マンジャロ転売は「人生を損するだけ」になる理由

──小遣い稼ぎのつもりが割に合わない現実

最近、糖尿病治療薬であるGLP-1/GIP受容体作動薬(いわゆるマンジャロなど)が「痩せる薬」として注目される中で、SNSやフリマアプリを中心に転売や不適切な取引が問題視されています。

中には「余ったから売っただけ」「数万円の小遣い稼ぎ」といった軽い認識で関わってしまうケースも見られます。

しかし、実態を整理すると、この行為は極めて“割に合わない行動”になりやすいことが分かります。

本記事では、感情論ではなく、法律・制度・現実のリスクという観点から整理していきます。


そもそも薬は「商品」ではなく「医療行為の一部」

まず前提として押さえるべきなのは、処方薬は一般の商品とは性質が異なるという点です。

薬は単なる物品ではなく、

  • 医師の診断
  • 患者ごとの状態評価
  • 用量・投与期間の設計
  • 副作用管理

これらを含めた「医療行為の一部」として処方されています。

つまり、薬そのものだけを切り離して「余ったから売る」「不要だから譲る」という発想は、本来の制度設計と一致しません。


薬の転売で問題になる法律は1つではない

薬の不正販売は「薬機法違反」として語られることが多いですが、実際には複数の法律が絡む可能性があります。

代表的なものは以下です。

薬機法(医薬品医療機器等法)

無許可で医薬品を販売すること自体が問題となります。

個人であっても、反復・継続性や販売性が認められれば対象になり得ます。

刑法(詐欺罪)

転売目的であるにもかかわらず、

  • 自分で使うと偽って受診
  • 保険診療を利用して薬を取得

このような場合、保険制度や医療機関を欺いたとして詐欺罪が問題になる可能性があります。
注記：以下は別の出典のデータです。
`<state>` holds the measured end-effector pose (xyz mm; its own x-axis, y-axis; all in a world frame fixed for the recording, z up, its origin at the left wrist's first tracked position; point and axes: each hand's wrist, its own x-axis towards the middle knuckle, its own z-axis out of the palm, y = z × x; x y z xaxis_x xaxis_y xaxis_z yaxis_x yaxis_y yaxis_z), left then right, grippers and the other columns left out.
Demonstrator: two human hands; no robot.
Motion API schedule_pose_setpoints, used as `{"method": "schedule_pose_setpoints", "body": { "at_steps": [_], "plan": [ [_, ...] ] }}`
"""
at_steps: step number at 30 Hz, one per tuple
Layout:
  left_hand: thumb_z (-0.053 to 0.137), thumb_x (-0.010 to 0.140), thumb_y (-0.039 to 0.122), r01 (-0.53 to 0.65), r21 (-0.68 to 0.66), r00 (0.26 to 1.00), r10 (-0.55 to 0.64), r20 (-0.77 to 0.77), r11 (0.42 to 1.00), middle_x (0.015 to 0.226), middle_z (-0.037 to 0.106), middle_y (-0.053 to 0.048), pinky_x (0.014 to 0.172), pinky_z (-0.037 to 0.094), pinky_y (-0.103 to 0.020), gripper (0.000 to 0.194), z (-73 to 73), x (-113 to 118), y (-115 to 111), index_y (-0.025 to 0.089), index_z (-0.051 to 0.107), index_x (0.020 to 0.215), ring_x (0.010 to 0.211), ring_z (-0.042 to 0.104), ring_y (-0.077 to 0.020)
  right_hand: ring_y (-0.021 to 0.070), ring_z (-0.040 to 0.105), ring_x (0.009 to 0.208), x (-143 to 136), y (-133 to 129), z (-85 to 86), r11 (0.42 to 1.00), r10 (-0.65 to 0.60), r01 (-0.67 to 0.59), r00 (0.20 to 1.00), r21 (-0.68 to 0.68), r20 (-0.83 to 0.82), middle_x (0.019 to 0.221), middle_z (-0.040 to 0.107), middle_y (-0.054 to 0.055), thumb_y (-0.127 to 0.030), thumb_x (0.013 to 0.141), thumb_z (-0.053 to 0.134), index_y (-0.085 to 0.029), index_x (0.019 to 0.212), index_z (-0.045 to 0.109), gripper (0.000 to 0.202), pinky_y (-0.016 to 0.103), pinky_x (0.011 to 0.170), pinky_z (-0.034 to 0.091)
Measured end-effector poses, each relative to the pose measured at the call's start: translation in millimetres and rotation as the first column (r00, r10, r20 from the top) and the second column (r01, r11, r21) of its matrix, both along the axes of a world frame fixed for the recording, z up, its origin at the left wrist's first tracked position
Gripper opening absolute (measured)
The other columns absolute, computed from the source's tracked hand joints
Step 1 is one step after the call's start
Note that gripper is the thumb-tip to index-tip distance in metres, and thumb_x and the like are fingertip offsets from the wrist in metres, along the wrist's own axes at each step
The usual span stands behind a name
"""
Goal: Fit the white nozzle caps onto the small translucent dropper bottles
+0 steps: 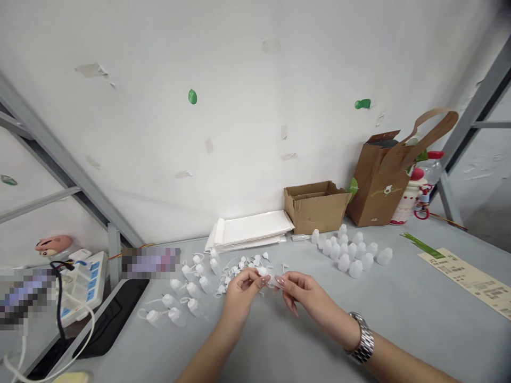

詐欺罪は罰金刑がなく、最大10年以下の懲役とされています。

健康保険法

不正に保険診療を利用した場合、

  • 医療費の返還請求
  • 加算金の徴収

といった金銭的なペナルティが発生することがあります。

所得税法

転売によって利益が出れば課税対象です。

継続性があれば雑所得ではなく事業所得とみなされる可能性もあり、

無申告であれば追徴課税・加算税の対象になります。


「小遣い稼ぎ」のつもりが割に合わない理由

仮に数万円の利益が得られたとしても、それがそのまま手元に残るとは限りません。

むしろ現実的には、次のような負担が発生します。

  • 警察・行政の調査対応
  • フリマアプリやSNS履歴の確認
  • 購入履歴・処方履歴の追跡
  • 事情聴取への対応

さらに状況によっては、刑事事件として扱われる可能性もあります。

ここで重要なのは、「逮捕されるかどうか」よりも、

“調査対象になる時点で負担が非常に大きい”

という点です。


実際に起きている構図

薬の転売に関する事例を整理すると、特徴的な傾向があります。

  • 利益:数万円〜数十万円程度
  • 一方で:捜査・調査・報道の対象
  • 結果:法的・行政的リスクを負う可能性

つまり、経済合理性だけで見ると成立しにくい行為です。

特に処方薬は、

  • 流通管理が前提の制度
  • 医療制度の信頼性
  • 保険財政との関係

が絡むため、一般的な中古品転売とは扱いが全く異なります。


マンジャロ転売が象徴しているもの

マンジャロのような薬が問題になる背景には、「痩せる効果」への過度な期待があります。

しかし本来これは、

  • 糖尿病治療薬
  • 医師管理下で使用される薬

です。

そのため転売や自己判断での使用は、

「余った薬の処分」ではなく「医療から切り離された使用」

という構造になります。

ここに制度的なリスクが発生します。


なぜ「人生を損する」と言われるのか

結論として、この問題の本質はシンプルです。

薬の転売は、

  • 得られる利益が小さい
  • 失うリスクが制度的に大きい

という非対称性があります。

そしてもう一つ重要なのは、

“一度関わると一生ついてまわる”

という点です。

今のご時世、不名誉な事でネットに記事が載ったら厳しくなりますからね。

これは金銭以上に重い負担になります。


まとめ

マンジャロ転売問題は単なる「ダイエット薬の話」ではありません。

本質は、

  • 医療制度
  • 保険制度
  • 薬の流通管理

という社会インフラに関わる問題です。

そのため、軽い気持ちで関わったとしても、結果としては

割に合わないどころか、リスクの方が圧倒的に大きい行為

になり得ます。

そしてこの構造はマンジャロに限らず、すべての処方薬に共通しています。